We had this for dinner tonight and it was SO GOOD! I used the full half cup of hot sauce and even Alex liked it! (Although Seth gave him horseradish the other day and he told Seth it was "yummy for his tummy" so I don't think there's much he wouldn't like.) I didn't do the blue cheese corn chip thing because I don't like blue cheese. We topped it with a bit of grated cheddar and crumbled chips into it.
DELISH! Thanks Rachael Ray!
1 tablespoon extra-virgin olive oil (
EVOO)
1 tablespoon butter
2 pounds all-white meat ground chicken breast or chicken breast chopped into bite-size pieces
2 large carrots, peeled and finely chopped
1 large onion, chopped
4 ribs celery, finely chopped
5 large cloves garlic, chopped
1 tablespoon smoked paprika
1 bay leaf
Salt and freshly ground black pepper
2 cups chicken stock
1/4-1/2 cup hot sauce
1 15-ounce can tomato sauce
1 15-ounce can crushed tomatoes
1 7-ounce bag yellow corn chips
1 7-ounce bag blue corn chips
3/4 pound blue cheese, crumbled, recommended type Maytag Blue
1/2 cup flat-leaf parsley leaves, chopped
Preheat oven to 375°F or broiler to medium.
Place a large pot over medium-high heat, add 1 turn of the pan of
EVOO, about 1 tablespoon, and the butter. Once the butter has melted and the pot is hot, add the ground chicken. Brown it, using the back of a wooden spoon to break it up in to small pieces, about 5-6 minutes. Add the carrot, onion, celery, garlic, paprika, bay leaf and some salt and pepper. Cook, stirring frequently, for about 7-8 minutes.

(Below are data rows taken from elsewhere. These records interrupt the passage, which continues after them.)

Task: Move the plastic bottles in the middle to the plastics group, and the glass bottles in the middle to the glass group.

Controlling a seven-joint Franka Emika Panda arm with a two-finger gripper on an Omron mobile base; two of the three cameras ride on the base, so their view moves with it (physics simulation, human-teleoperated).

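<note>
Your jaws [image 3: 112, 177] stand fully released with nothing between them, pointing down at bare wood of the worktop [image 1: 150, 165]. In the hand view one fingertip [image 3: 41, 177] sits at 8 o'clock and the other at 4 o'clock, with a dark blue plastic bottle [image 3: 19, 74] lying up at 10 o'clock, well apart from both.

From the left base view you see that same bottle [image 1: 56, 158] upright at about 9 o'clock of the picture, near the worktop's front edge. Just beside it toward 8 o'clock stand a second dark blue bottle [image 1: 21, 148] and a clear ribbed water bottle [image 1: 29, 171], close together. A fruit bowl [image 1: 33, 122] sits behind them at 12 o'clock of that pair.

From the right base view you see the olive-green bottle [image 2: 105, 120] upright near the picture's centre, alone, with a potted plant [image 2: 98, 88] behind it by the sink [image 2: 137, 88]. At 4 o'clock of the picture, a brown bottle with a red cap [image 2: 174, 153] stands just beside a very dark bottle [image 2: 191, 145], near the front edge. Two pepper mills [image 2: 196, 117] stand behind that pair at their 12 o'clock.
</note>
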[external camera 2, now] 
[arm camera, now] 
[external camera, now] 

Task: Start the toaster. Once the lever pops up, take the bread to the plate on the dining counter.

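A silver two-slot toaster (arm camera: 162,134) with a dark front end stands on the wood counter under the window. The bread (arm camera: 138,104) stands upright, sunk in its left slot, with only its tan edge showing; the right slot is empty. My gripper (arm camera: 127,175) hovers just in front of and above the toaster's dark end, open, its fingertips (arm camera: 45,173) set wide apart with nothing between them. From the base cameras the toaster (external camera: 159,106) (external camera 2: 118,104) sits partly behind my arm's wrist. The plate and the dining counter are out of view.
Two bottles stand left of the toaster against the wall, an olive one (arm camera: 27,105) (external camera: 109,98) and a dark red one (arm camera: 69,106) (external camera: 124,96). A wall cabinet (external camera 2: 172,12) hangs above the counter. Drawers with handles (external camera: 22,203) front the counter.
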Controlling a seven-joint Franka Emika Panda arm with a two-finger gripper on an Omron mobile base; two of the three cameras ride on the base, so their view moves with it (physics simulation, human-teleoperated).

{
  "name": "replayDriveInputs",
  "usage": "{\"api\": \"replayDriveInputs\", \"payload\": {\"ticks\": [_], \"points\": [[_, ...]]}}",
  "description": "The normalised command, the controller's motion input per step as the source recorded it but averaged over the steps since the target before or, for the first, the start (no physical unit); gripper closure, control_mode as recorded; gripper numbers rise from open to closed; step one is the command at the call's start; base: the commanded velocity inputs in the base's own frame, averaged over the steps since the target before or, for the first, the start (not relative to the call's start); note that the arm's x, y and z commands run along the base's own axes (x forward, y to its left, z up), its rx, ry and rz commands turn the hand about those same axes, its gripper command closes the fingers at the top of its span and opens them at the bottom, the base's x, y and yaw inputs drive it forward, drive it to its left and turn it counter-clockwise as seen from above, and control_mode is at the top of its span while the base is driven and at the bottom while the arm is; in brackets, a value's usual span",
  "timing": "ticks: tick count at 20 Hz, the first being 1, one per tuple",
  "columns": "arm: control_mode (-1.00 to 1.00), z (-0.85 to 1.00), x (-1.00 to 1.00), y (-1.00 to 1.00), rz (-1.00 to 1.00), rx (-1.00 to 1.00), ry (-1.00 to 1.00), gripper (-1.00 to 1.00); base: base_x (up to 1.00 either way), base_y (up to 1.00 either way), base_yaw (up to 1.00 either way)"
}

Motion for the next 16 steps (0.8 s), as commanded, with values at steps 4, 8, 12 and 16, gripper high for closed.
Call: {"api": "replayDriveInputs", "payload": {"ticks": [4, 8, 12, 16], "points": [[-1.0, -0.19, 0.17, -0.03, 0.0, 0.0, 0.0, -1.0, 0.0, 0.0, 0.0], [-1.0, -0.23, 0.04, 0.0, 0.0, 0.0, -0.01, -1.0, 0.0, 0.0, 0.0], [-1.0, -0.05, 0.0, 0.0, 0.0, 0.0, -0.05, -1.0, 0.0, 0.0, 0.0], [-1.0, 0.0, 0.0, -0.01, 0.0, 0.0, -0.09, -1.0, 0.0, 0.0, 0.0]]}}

Add the chicken stock and scrape up any brown bits on the bottom of the pot. Add the hot sauce, tomato sauce and crushed tomatoes, and bring up to a bubble. Simmer for 8-10 minutes to let the flavors come together.
While the chili is simmering, spread the yellow and blue corn chips out on a cookie sheet. Top with the crumbled blue cheese and transfer to the oven to melt the cheese, about 4-5 minutes. If using the broiler, 2-3 minutes should do the trick. Remove from the oven and sprinkle with the chopped parsley.
Top each serving of buffalo chicken chili with a few blue cheese-topped corn chips.